Your objective
Look through the listing below, and wherever a line has the string "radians", pull it out.

Data for the task
======

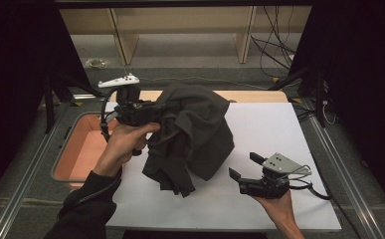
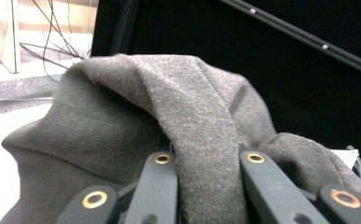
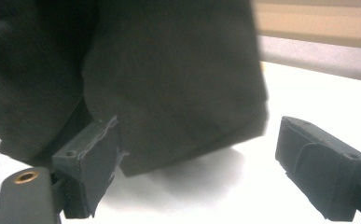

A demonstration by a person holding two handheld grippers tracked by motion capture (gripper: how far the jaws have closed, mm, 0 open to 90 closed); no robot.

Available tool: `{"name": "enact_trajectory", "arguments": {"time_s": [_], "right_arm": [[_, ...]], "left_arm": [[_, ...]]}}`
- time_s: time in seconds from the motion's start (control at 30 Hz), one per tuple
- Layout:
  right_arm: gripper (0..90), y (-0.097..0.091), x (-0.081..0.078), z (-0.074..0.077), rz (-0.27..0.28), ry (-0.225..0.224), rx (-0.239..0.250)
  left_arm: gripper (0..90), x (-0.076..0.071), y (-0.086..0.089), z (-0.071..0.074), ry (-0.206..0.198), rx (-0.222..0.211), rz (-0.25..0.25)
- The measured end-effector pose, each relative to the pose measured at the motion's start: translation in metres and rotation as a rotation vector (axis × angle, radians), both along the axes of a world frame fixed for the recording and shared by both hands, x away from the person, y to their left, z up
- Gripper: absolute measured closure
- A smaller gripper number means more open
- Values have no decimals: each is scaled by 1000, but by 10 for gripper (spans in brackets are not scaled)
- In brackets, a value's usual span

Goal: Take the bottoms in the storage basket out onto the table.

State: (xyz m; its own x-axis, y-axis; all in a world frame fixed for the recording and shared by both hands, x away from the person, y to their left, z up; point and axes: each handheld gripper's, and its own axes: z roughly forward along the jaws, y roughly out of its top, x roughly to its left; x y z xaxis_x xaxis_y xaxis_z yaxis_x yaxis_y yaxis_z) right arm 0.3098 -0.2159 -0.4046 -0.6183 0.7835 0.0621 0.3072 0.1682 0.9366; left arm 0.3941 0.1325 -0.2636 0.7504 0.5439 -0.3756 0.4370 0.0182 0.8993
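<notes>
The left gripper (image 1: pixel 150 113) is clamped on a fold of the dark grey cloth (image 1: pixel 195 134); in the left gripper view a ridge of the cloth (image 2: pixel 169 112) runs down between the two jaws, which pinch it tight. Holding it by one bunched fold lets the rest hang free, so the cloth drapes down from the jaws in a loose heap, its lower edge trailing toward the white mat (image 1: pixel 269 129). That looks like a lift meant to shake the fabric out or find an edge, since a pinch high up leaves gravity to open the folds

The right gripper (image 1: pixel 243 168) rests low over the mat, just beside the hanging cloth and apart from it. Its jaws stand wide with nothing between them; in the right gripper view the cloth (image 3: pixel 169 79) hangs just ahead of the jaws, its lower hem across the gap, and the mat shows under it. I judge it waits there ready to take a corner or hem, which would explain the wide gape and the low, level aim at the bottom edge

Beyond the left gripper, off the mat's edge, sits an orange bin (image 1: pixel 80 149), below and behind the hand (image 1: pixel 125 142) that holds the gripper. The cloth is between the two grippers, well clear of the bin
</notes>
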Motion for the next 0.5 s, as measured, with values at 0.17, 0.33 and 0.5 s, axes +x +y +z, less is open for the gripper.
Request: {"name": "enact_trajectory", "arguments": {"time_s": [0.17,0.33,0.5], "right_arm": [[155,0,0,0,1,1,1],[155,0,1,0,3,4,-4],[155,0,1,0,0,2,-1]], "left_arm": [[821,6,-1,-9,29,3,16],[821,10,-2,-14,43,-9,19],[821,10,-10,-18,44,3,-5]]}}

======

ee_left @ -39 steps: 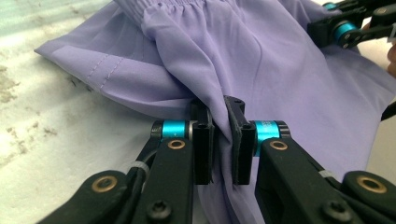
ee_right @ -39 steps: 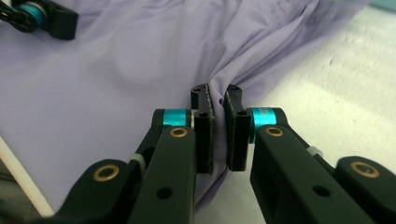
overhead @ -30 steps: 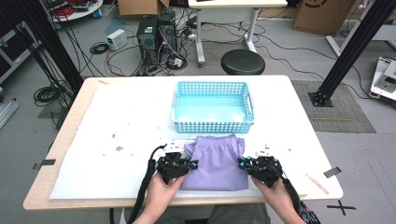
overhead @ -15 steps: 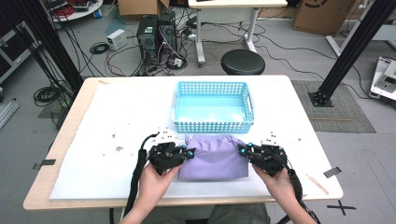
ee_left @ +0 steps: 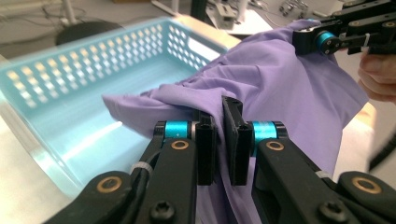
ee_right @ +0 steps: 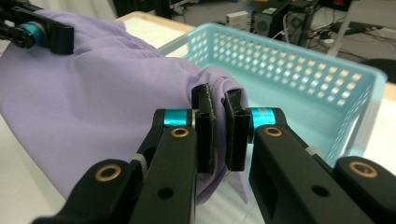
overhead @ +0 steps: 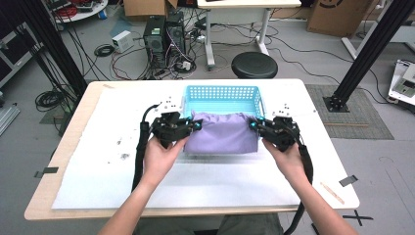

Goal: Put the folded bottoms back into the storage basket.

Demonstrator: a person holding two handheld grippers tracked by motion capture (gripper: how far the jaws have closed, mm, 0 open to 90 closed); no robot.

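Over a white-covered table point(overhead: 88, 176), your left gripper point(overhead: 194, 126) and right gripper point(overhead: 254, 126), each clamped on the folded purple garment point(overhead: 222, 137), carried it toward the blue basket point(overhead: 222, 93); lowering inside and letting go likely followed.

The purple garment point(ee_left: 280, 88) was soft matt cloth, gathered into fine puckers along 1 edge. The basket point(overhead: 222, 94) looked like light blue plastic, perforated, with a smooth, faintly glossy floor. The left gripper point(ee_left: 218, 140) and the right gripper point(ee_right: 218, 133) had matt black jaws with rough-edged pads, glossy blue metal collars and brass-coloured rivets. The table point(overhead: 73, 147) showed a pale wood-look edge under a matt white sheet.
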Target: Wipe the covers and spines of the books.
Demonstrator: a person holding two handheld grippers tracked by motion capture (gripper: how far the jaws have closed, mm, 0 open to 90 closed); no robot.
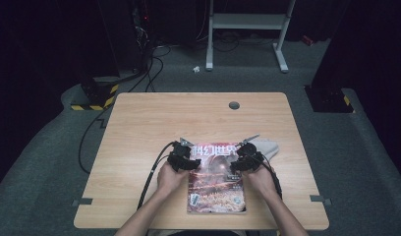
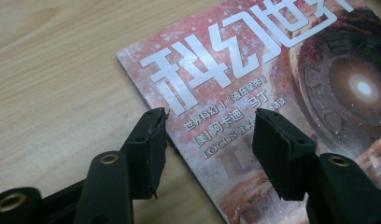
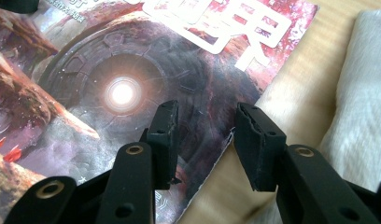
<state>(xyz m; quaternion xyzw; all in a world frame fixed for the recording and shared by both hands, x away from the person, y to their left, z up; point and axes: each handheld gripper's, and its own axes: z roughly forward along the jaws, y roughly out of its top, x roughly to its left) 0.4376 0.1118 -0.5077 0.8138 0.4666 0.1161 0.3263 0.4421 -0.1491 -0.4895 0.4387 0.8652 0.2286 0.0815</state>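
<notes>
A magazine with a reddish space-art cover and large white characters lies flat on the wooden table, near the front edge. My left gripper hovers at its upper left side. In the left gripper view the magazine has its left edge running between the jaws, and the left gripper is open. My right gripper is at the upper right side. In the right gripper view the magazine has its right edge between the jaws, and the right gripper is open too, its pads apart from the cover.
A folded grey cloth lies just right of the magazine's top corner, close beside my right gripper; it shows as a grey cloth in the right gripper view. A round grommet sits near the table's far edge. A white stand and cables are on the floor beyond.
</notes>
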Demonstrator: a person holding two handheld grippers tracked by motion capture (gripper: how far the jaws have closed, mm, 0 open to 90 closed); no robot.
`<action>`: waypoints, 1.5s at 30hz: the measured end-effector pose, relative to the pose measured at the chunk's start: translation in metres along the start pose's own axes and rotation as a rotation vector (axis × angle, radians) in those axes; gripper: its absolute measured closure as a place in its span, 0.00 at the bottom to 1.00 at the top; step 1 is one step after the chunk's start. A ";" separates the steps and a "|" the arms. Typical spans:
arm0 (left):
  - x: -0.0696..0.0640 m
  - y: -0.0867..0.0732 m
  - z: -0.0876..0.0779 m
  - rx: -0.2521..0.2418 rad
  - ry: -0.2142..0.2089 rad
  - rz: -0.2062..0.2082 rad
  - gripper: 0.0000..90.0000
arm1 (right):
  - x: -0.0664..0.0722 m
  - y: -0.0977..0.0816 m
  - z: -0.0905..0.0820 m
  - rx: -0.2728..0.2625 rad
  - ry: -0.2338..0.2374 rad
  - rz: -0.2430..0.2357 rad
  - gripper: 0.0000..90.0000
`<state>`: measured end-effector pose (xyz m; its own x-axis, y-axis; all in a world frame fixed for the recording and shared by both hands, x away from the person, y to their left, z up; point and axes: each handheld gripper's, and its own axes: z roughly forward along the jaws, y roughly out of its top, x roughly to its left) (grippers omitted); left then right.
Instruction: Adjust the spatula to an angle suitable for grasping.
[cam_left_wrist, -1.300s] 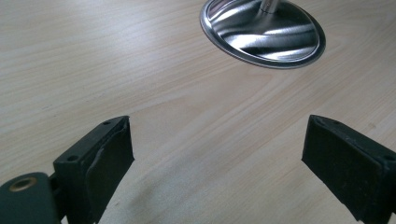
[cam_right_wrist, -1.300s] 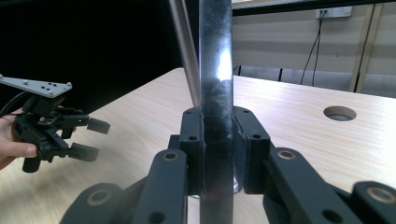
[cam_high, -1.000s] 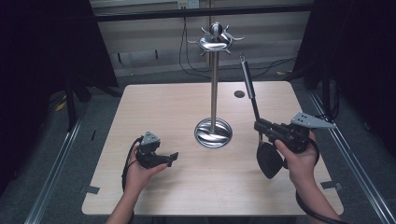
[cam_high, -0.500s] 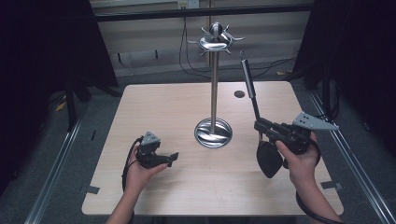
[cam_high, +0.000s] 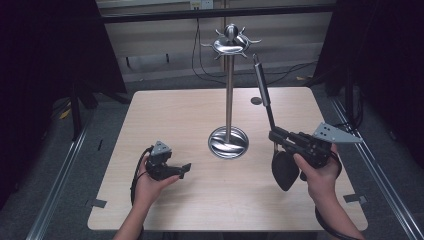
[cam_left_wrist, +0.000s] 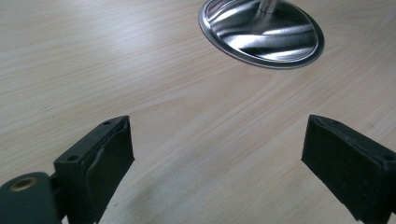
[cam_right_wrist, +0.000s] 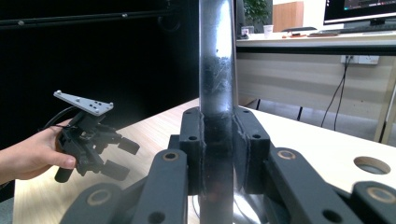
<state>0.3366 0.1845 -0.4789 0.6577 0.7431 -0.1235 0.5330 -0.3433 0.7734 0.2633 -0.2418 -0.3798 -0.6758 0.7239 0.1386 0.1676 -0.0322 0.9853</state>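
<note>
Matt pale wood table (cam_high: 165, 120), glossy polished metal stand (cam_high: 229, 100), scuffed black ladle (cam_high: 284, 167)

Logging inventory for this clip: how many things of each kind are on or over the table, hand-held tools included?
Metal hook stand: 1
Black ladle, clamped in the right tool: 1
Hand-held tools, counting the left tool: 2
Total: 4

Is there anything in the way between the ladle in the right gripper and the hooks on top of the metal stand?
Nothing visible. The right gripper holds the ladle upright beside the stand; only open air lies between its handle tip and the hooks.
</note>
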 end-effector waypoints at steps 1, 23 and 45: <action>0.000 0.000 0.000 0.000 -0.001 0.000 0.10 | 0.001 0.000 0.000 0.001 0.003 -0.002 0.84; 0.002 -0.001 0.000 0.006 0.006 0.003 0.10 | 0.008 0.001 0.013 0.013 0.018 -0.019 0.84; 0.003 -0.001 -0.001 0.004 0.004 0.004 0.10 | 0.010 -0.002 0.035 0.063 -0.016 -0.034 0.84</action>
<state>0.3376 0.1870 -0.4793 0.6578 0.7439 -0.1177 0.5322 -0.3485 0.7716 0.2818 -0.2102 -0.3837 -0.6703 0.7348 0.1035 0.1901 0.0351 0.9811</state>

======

Problem solution
- The measured end-effector pose, each relative to the pose measured at the motion's start: translation in metres and rotation as a rotation vector (axis × angle, radians), both along the axes of a world frame fixed for the recording and shared by both hands, x away from the person, y to their left, z up
`<action>`: waypoints, 1.5s at 30hz: the measured end-effector pose, relative to the pose measured at the chunk's start: translation in metres along the start pose's own axes and rotation as a rotation vector (axis × angle, radians) in those axes; gripper: its absolute measured closure as a place in its span, 0.00 at the bottom to 1.00 at the top; step 1 is one step after the chunk's start. A ";" separates the steps and a "|" the arms. Typical spans:

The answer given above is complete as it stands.